Global Data Deduplication

Backup deduplication is a method for reducing backup size by excluding duplicate data blocks from the backup. In any given organization, VMs contain duplicates of data, such as VMs deployed from the same template, VMs with the same OS, and VMs that have some (semi) identical files, such as database entries. Block-level data deduplication enables you to reduce backup size by saving only unique data blocks to the Backup Repository while replacing duplicated blocks with references to existing ones.

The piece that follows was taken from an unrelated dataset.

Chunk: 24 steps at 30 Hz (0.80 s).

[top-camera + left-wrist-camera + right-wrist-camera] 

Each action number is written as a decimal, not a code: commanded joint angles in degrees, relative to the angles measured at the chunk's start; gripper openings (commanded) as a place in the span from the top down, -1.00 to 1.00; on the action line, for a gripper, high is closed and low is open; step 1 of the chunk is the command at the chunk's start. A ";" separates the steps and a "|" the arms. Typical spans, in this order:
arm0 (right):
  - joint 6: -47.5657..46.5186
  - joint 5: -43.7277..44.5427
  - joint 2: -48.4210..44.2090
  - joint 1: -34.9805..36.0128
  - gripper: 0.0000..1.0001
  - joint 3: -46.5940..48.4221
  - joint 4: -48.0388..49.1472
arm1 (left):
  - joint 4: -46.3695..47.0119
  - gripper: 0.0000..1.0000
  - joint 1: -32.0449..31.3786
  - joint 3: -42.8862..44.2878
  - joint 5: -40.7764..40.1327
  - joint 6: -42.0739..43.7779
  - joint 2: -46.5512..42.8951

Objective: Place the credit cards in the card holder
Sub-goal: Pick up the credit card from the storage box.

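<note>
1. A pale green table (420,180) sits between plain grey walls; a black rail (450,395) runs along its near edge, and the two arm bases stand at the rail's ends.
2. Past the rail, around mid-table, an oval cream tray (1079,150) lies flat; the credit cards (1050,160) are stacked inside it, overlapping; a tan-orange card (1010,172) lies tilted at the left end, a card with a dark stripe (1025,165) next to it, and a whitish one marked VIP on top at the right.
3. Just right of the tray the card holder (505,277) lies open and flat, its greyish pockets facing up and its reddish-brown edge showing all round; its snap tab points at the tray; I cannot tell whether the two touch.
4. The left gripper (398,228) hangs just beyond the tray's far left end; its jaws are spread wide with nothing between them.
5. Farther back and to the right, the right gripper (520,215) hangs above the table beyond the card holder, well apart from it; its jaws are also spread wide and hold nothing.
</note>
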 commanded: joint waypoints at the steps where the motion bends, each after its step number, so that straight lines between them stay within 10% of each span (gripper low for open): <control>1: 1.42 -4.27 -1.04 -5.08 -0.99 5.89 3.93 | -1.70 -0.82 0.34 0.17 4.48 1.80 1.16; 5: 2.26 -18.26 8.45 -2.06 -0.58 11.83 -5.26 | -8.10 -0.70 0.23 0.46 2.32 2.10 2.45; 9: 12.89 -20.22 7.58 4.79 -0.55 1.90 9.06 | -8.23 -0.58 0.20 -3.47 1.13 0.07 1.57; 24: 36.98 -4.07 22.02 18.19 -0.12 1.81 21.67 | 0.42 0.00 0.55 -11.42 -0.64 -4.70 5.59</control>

NAKIVO Backup & Replication automatically deduplicates all backups in a given forever-incremental Backup Repository if this feature is enabled. This means that all data blocks are taken into account by backup deduplication, even if you back up your VMware VMs, Hyper-V VMs, and Amazon EC2 instances to the same Backup Repository. Global deduplication can be enabled during Backup Repository creation process. You can also use hardware-based data deduplication device such as an EMC Data Domain instead of enabling it for the repository.

Note

The backup deduplication method can be enabled/disabled during the Backup Repository creation process. For details, refer to one of the Creating Backup Repositories sections.

VM backup deduplication can provide a 10X to 30X reduction in storage capacity requirements. For example, you have 10 VMs running Windows Server 2016, which occupies 10 GB each. While the total amount of data is 100 GB, only one copy of OS data (10 GB) will be written to a backup repository with data deduplication, which provides 10 to 1 storage space savings.

More efficient disk space utilization allows for storing more recovery points per VM backup. In addition, lower storage space requirements save money on direct storage costs (as fewer disks are needed to store the same amount of information) and on related costs (such as cooling, electricity, and maintenance).